Oh my gosh, MORE signs of incipient meltdown.
I SO remember all those great books that came out just before the Dotcom bubble burst about how the US economy had radically changed and could grow forever at these unsustainably fast rates. Because obviously everyone knew that periods of much faster growth were completely unsustainabable. But everyone wanted to believe that the party was going to go on and on. Now meet Malcolm Gladwell's incisive analysis of why free is the future. That we should expect completely free cloud-computing in a whole range of new spaces provided by Google, LinkedIn, Facebook etc FOREVER.
In the short-term it sort of makes sense, provided you have quite flaccid government regulation which says "what the heck, let them compete unfairly by cross-subsidizing services in some markets with profits in others". Microsoft, bless them, got away with that for years and years until the regulators caught up with them. They too had their hired academics to prove that there was some natural law that said one commercial enterprise should tax everyone in the world to produce an integrated platform (see Cusumano, Selby (1998) "Microsoft secrets" Simon & Schuster, ISBN 0684855313).
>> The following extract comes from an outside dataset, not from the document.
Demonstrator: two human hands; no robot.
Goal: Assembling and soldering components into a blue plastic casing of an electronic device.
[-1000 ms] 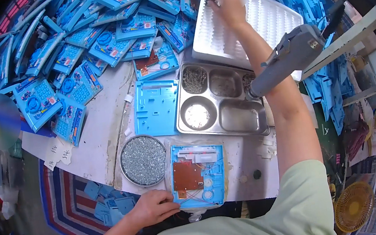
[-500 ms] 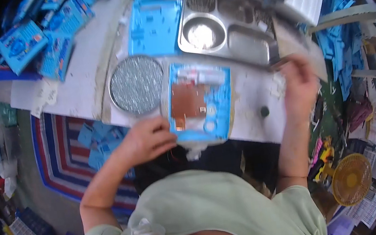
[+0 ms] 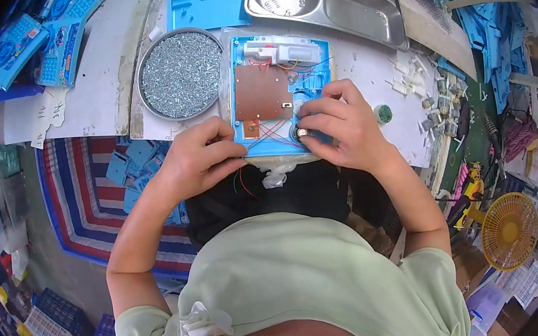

Hubris (remember Bill's famous comments about the US government) and their blatant cross-subsidies in the internet browser wars finished that play.
Our modern equivalent is "citizen journalism". The widespread availability of digital cameras, the disinhibition and consequent willingness to upload revealing material, and broadband access to that material to a voyeuristic consumer population has driven rapid take up of free media sources: Google, YouTube, Facebook among the stronger, MySpace and others now weakening. Unlike the sale of Hotmail to Microsoft for ~$10/user which launched a thousand free e-mail sites in the Web 1.0 era based on a "spin up, sell out, be a happy founder", this time around everyone is claiming that they can do this FOREVER. Google secrets (http://books.google.co.uk/books?id=pGjYwwdoD2EC&pg=PA177&dq=google+secre...) tells us in breathy tones about the resilience and scaleability of their hardware distribution of data searching. As usual, there is claimed to be some industry "convergence" which just radically changes everything. But the radical cuts happening in MySpace and the fall in the valuation of Facebook tell a different story.
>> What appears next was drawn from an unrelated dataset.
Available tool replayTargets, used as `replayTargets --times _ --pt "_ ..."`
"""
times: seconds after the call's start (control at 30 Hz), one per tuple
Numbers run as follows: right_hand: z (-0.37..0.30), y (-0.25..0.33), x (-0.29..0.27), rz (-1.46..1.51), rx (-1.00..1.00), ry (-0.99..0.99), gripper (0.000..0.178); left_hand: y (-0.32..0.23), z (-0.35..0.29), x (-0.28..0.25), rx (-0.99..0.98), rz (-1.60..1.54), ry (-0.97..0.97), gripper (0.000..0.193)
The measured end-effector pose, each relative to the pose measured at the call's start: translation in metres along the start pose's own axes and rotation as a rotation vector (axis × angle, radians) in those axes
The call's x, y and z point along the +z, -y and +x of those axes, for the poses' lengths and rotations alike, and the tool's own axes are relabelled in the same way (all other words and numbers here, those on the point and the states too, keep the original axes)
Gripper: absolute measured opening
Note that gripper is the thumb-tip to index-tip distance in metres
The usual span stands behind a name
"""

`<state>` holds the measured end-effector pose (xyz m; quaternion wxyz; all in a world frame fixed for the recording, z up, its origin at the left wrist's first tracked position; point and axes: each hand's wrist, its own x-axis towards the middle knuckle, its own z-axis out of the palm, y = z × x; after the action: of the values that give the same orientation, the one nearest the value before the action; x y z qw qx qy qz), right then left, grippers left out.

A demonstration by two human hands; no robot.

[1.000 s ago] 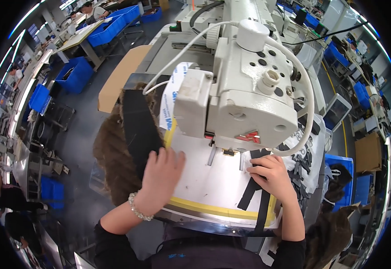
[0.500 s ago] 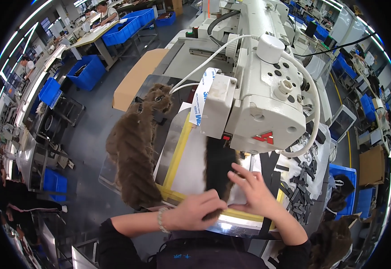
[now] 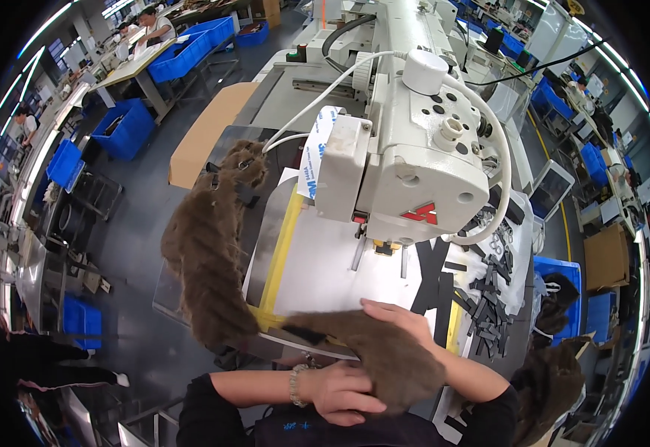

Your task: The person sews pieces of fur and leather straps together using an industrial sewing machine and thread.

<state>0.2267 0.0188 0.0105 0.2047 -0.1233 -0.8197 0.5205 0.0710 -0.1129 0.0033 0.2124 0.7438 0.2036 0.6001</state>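
Note:
A brown fur strip (image 3: 392, 354) with a dark backing hangs folded over the near edge of the sewing bed, fur side up. My left hand (image 3: 340, 391) is closed at its near lower edge, partly under the fur. At the strip's upper right edge, my right hand (image 3: 396, 316) grips it, with the fur covering part of the palm. Just beyond lies the white work plate (image 3: 325, 276) framed in yellow tape (image 3: 274, 261), beneath the head of a white industrial sewing machine (image 3: 425, 179).
A pile of brown fur pieces with metal buckles (image 3: 209, 261) lies on the left. Black strap pieces (image 3: 489, 290) are scattered on the right, beside a blue bin (image 3: 571, 298) with dark fur. Low over the plate sits the machine's clamp (image 3: 386, 248).
The fur strip has come out from under the machine head toward me and turned over from black backing to brown fur. Both hands moved with it, and the white plate is uncovered.

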Motion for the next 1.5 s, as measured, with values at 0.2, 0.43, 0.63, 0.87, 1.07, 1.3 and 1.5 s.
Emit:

There is NO FREE LUNCH. I am writing about this because it is my JOB to run a paying member community, and I have to figure out what platforms are going to be there in a few years time. You are reading it because it is your JOB to make money by getting people to interact online and monetize their interactions. We are PAID to do this stuff. Just like Mr Gladwell was paid to write his book about content being free, and made sure to not just upload the text to Google Books for everyone to read.
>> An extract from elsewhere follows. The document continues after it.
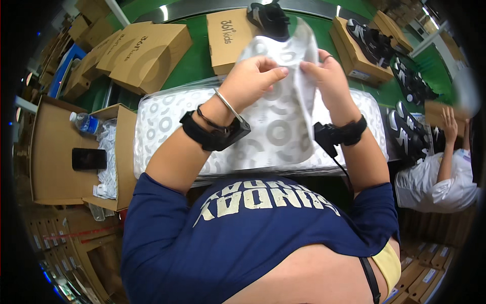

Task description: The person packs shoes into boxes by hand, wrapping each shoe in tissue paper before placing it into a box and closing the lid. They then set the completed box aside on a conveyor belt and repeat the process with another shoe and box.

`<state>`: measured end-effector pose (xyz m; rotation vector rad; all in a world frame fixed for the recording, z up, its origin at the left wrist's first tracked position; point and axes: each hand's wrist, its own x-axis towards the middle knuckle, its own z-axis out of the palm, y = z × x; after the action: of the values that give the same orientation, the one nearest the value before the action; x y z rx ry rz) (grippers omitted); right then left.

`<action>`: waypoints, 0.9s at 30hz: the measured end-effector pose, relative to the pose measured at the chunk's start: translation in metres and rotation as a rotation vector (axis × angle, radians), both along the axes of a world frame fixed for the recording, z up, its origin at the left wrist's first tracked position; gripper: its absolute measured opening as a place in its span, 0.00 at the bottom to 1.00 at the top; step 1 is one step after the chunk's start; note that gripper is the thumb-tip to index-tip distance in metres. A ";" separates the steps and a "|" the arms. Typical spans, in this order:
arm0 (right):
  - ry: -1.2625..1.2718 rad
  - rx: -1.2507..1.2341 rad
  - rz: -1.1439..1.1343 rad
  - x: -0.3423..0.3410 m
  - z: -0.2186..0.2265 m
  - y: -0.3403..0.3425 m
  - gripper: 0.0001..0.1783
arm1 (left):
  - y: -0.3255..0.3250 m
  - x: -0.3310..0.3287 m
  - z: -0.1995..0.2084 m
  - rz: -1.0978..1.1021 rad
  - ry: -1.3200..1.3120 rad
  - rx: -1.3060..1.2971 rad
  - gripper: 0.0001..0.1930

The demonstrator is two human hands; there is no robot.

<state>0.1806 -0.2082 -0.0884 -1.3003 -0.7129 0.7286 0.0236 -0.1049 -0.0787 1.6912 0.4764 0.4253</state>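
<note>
While our forearms reach forward over the white stack of wrapping paper (pixel 157 124), a loose sheet of wrapping paper (pixel 283 119) hangs between our hands, above the stack's middle. Past the stack's far edge, a gap of green worktop (pixel 198 55) runs between the brown shoe boxes (pixel 147 61) on the left and the middle shoe box (pixel 225 43). Straight ahead is tighter: the sheet's raised corner overlaps the black sneaker (pixel 273 23) in our view. An open carton (pixel 58 162) stands just beside the stack's left edge; black-and-white sneakers (pixel 405 131) lie near its right. Our left hand (pixel 255 78), turned inward, has its grip clamped on the sheet, thumb extended, fingers curled. Our right hand's (pixel 326 73) grip pinches the sheet's right edge, thumb pointing left.
</note>
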 end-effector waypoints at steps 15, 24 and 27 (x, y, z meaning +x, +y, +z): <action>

Try this mental exercise. Project out into the future a bit. All the exciting sexy growth and addition of new members to LinkedIn, Facebook etc has finished. We still aren't changing our purchasing behaviour in any significant way (remember those amazing valuations of Amazon which meant you had to be buying white goods and cars thru the site for it to make sense?). The VCs who backed the play want their return. Who is going to pay for all those lovely free services?
Cloud-computing is just SO going to crash.